# [Activity]
Go through the listing below and work out how many lines hold "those"; reply with the figure alone.

"""

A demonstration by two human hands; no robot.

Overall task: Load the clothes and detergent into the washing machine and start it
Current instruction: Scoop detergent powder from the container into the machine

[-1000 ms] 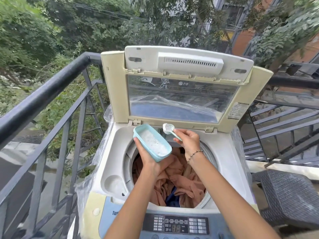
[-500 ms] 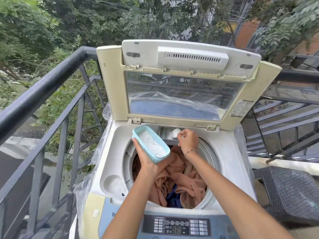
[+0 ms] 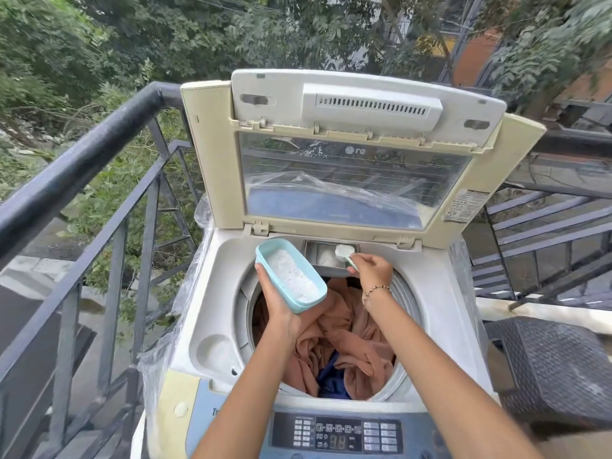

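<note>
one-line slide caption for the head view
Right hand holds a scoop over the detergent drawer; left hand holds the blue powder tub.

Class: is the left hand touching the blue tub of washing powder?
Touching. The head view shows the left hand cupping the blue tub from beneath, thumb pressed against its side.
</note>
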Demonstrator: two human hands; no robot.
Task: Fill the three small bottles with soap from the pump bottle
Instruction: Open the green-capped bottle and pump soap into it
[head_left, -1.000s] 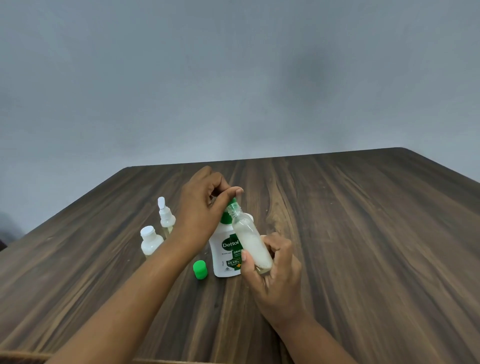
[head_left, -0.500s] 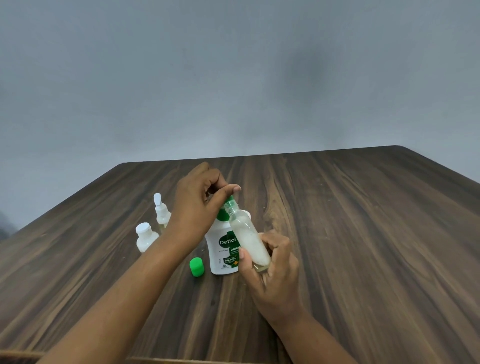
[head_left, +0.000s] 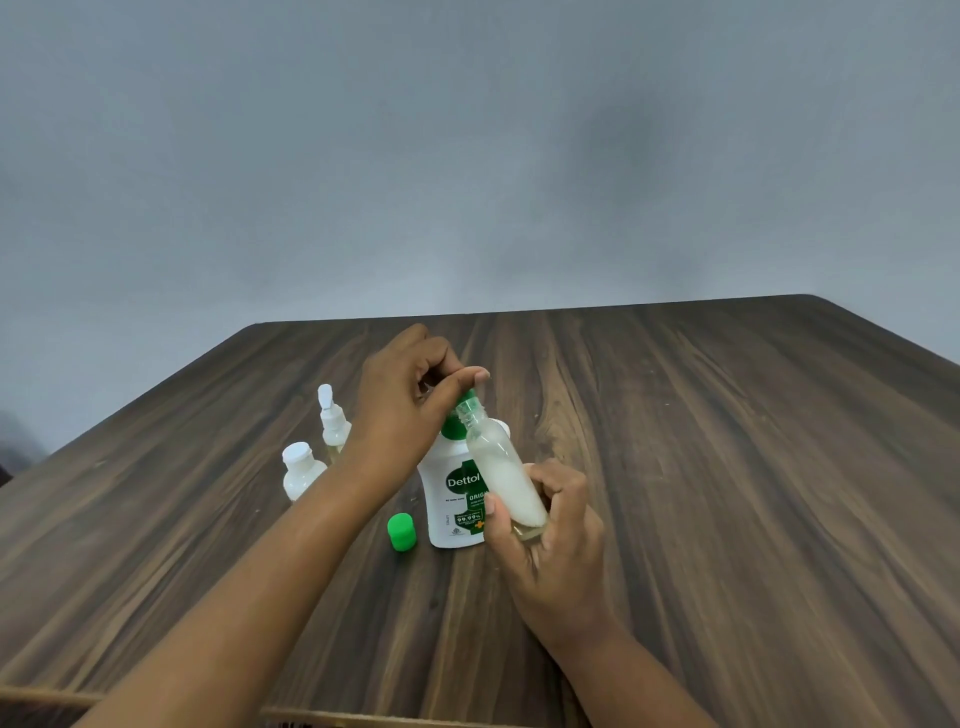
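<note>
Little has shifted, left hand (head_left: 400, 410) curled over pump bottle (head_left: 452, 499), right hand (head_left: 550, 545) gripping tilted, milky-white small bottle (head_left: 501, 473)

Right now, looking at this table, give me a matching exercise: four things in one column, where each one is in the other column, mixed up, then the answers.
Things:
1. green cap
2. pump bottle
3. clear small bottle
4. white-capped bottle

Places:
A. tilted in the right hand, mouth up at the pump spout
B. standing farthest left
C. loose on the table, just left of the pump bottle
D. upright, with the left hand on its top

Pairs: 1-C, 2-D, 3-A, 4-B.
</note>
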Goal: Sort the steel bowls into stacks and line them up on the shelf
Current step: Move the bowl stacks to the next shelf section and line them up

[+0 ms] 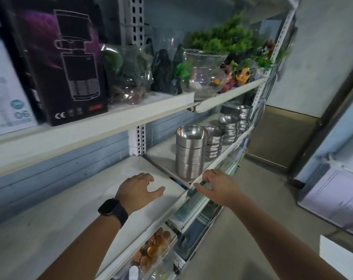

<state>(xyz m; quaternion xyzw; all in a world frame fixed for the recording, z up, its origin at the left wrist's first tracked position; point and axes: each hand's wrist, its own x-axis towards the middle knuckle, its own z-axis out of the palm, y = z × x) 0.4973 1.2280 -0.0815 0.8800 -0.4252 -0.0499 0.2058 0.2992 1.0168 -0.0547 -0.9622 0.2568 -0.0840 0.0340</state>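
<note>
Four stacks of bowls [229,128] stand in a row on the shelf [163,154], and the left hand [140,189] and right hand [218,184], fingers loose and holding nothing, hover by the near stack [189,152], so I think only a small straightening push is left.

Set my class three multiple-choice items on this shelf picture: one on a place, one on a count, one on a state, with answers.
1. Where do the steel bowl stacks stand?
A) on the floor
B) on the shelf under the glass bowl
C) in a basket

2. How many stacks are there?
A) two
B) four
C) six

3. What does the left hand hold?
A) a bowl
B) a cloth
C) nothing

Answers:
1 B, they stand one level below the glass bowl.
2 B, four stacks run along the shelf.
3 C, its fingers are loosely curled, with nothing in them.
</note>
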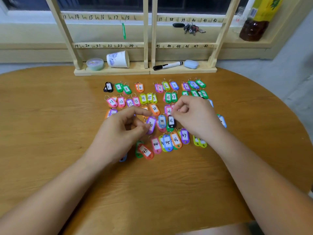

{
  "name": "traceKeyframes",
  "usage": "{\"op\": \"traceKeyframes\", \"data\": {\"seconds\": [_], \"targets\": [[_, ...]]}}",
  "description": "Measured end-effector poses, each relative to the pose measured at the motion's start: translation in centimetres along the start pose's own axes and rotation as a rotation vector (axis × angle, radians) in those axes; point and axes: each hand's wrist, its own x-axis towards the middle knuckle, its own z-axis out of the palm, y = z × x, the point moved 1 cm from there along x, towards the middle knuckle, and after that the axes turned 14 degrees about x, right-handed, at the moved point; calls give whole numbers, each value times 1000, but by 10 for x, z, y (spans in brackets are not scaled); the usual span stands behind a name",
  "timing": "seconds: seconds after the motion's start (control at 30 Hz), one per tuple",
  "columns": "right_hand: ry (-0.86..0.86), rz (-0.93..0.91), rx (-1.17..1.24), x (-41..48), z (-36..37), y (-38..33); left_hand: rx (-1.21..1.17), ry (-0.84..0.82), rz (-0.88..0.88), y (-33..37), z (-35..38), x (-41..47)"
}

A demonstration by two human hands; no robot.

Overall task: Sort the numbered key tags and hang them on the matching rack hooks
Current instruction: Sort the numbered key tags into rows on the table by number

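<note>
Round wooden table [50,116], person at 6 o'clock, both bare forearms reaching in. Numbered key tags [143,98] lie flat in rough rows over the table's middle, low numbers toward 12 o'clock, the forties nearest the person. Wooden rack [145,48] stands at the 12 o'clock edge, two bays; lower rails inked 19–24 and 43–48. One green tag [123,31] hangs from the upper left rail, between 17 and 18.

Left hand [125,128]: over the tags, fingers curled, thumb and forefinger pinching purple tag 30 [151,124]; tag tilted, top toward 1 o'clock.

Right hand [194,116]: at 3 o'clock of the left, apart from it, fingers curled in, thumb and forefinger tips together just above black tag 36 [171,122]. May be on its ring; too blurred there, cannot tell.

Blue tag 35 [162,121] lies between 30 and 36.

Rack base, left to right: green tub [94,63], tipped paper cup [117,59], black marker [167,65], pale blue case [191,64]. Bunch of keys [193,28] seen through the right bay under 39–40. Dark bottle [254,29] at 1 o'clock
</note>
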Motion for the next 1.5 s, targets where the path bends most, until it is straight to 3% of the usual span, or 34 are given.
{"op": "traceKeyframes", "data": {"seconds": [0.23,0.4,0.7,1.0,1.33,1.5], "targets": [[-261,-80,472,-15,14,-25,-164,27,-88,3,2,-2],[-240,-115,560,-16,24,-17,-255,10,-128,5,4,-3],[-263,-84,626,-23,24,-15,-182,-26,-119,2,4,-4],[132,2,581,-23,-39,29,122,18,11,2,9,-6],[512,-7,563,-1,-67,47,205,131,10,-2,-2,2],[551,27,463,19,-86,61,201,147,27,-3,-4,3]]}}
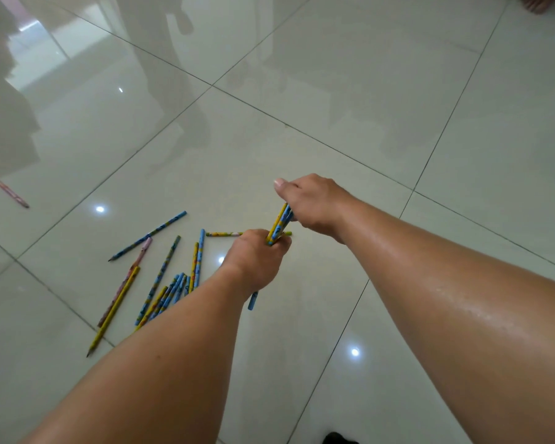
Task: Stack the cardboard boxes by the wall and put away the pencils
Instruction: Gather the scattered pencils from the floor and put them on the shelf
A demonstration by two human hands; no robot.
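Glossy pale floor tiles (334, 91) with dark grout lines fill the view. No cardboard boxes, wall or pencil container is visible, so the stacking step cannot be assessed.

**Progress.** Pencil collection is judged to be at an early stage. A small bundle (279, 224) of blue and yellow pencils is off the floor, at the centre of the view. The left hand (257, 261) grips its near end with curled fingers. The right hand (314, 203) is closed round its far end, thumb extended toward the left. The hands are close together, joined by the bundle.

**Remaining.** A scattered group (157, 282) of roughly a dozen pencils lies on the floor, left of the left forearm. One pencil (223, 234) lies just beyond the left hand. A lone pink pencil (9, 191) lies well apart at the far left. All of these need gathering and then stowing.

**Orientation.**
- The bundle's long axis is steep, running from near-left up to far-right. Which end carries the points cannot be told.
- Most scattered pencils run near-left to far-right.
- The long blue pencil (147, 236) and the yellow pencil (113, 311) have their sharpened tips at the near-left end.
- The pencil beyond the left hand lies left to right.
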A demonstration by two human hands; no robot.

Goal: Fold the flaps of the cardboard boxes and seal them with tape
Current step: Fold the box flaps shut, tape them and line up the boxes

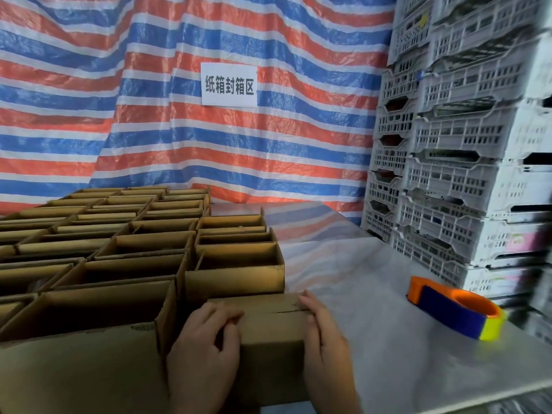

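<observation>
As viewed from above the hands, find closed box (270, 336) at near edge of tabletop (373, 309), top flaps folded down, dark seam running across top.

Record left hand (206, 342) at left end of closed box, fingers curled over top flap, gripping it.

Record right hand (324, 336) laid against right end of closed box, fingers fairly straight along the side, fingertips reaching far top corner; pressing, not clasping.

Note open boxes (119, 258) in rows across left part of tabletop, back toward far edge, flaps upright. Nearest large one just beside closed box on its left; cannot tell whether touching, left hand covering the join. Another directly behind closed box, against its far side.

Log tape dispenser (457, 312), orange, blue and yellow, lying toward right edge of tabletop, well apart from right hand.

Behind far edge, see striped tarp (134, 115) in red, blue and white, hanging as backdrop, with white paper sign (229, 85) bearing printed characters fixed to it.

At far right corner, see white plastic crates (454, 150) stacked in columns, rising past top of view; contents too dim to tell.
</observation>
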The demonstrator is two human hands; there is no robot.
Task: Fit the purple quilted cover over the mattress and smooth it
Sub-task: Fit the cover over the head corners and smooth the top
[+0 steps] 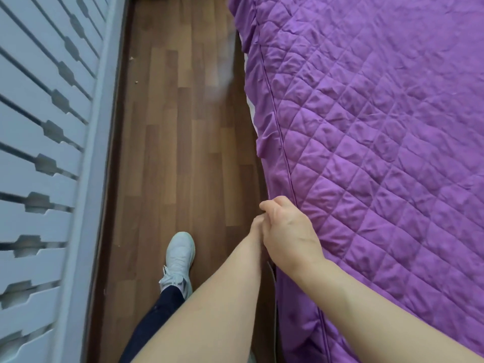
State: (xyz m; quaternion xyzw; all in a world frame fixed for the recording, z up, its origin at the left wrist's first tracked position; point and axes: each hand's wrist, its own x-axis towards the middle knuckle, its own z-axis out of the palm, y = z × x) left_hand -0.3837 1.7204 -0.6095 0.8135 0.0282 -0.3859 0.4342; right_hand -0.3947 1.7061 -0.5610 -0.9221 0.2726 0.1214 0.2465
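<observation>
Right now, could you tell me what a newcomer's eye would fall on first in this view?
The purple quilted cover fills the right side, its skirt hanging along the bed's edge. At that edge, low in the middle, the right hand grips the cover, with the left hand tucked mostly behind it. Left of them lie the wooden floor and a white sneaker.
</observation>
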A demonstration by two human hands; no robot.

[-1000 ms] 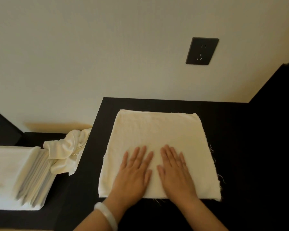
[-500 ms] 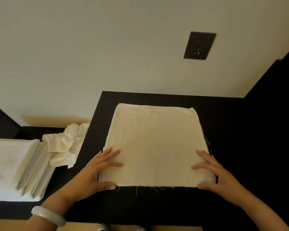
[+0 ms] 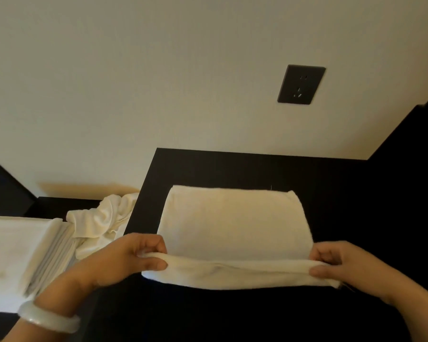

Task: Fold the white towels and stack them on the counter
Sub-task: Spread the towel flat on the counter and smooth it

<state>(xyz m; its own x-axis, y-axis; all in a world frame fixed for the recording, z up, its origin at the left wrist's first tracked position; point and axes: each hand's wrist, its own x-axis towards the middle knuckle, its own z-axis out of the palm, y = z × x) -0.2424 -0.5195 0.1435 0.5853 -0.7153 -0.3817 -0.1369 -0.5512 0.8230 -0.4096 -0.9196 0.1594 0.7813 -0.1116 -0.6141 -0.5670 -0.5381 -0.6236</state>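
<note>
- On the black counter (image 3: 232, 169) straight ahead of me lies the white towel (image 3: 235, 225) I am folding. Its far edge is flat near the wall and its near edge is raised off the surface.
- My left hand (image 3: 131, 260) pinches the near left corner, thumb on my side of the cloth and fingers curled over the far side, so the layers hold together.
- My right hand (image 3: 341, 265) pinches the near right corner in the same way. Gripping both corners at once makes the raised edge run taut and straight between them.
- I judge this to be the start of a fold in half, with the near edge to be carried over to meet the far edge. The far half lies flat to serve as the base.
- The next move, I think, calls for matching corner to corner before letting go, since soft cloth like this sags in the middle and could land skewed.
- To my left sits a stack of folded towels (image 3: 15, 245), where this one belongs once done. Whether that surface is level with the counter or lower I cannot tell from this angle.
- Between the stack and the counter's edge lies a crumpled towel (image 3: 101, 220), not yet folded, so the task looks partway through.
- A pale bracelet (image 3: 47, 317) circles my left wrist, and a dark wall socket (image 3: 301, 84) sits on the wall above the counter.
</note>
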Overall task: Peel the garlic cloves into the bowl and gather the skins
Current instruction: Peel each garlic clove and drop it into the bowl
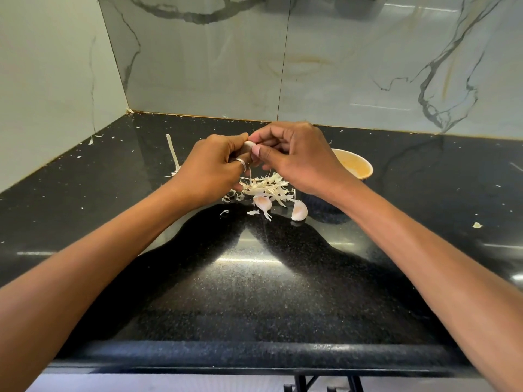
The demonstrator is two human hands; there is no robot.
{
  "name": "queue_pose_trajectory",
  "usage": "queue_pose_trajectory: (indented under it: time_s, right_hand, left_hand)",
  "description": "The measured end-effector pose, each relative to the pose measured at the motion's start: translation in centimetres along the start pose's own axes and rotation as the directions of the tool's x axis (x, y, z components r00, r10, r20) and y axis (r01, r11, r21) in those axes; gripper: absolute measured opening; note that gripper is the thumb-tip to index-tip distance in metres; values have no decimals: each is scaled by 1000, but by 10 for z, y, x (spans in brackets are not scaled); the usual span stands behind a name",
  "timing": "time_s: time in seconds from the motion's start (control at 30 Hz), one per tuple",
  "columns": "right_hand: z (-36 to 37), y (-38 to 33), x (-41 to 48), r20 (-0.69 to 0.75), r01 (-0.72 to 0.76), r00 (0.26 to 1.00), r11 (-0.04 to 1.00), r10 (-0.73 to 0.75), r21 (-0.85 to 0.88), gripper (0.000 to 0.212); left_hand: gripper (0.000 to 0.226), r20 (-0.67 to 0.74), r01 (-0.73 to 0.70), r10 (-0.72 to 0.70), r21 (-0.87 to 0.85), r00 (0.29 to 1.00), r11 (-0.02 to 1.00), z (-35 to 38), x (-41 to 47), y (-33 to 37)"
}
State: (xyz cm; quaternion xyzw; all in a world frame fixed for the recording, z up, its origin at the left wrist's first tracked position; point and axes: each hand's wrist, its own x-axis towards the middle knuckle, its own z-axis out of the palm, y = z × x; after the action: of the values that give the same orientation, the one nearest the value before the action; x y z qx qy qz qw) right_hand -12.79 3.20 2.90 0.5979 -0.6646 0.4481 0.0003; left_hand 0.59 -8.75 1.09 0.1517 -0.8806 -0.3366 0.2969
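In the middle of the frame, the left hand (215, 165) and the right hand (297, 157) pinched one garlic clove (249, 144) between curled fingers and thumbs. Just below, a pile of skins (266, 188) lay on the black counter (254, 292). A second clove (263, 203) touched the pile, and a third clove (299, 210) lay just right of it. The yellow bowl (357, 167) sat to the right, behind the right wrist.

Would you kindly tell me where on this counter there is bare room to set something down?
The widest bare patch of the counter lies between the loose cloves and the near edge. Right of the bowl is open, bar small flakes. It is crowded under the left hand and right hand, where the skin pile lies; scraps dot the back-left corner.
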Motion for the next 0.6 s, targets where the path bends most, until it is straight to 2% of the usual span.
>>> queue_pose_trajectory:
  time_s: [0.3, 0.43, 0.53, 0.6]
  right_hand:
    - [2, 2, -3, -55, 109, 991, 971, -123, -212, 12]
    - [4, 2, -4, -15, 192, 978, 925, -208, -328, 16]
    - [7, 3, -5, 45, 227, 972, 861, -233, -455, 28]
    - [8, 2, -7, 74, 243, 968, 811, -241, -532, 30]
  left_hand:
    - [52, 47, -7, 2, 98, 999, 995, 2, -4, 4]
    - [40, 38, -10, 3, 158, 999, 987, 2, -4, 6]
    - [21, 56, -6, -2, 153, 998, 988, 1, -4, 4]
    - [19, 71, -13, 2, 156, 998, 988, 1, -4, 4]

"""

# [Answer space]
2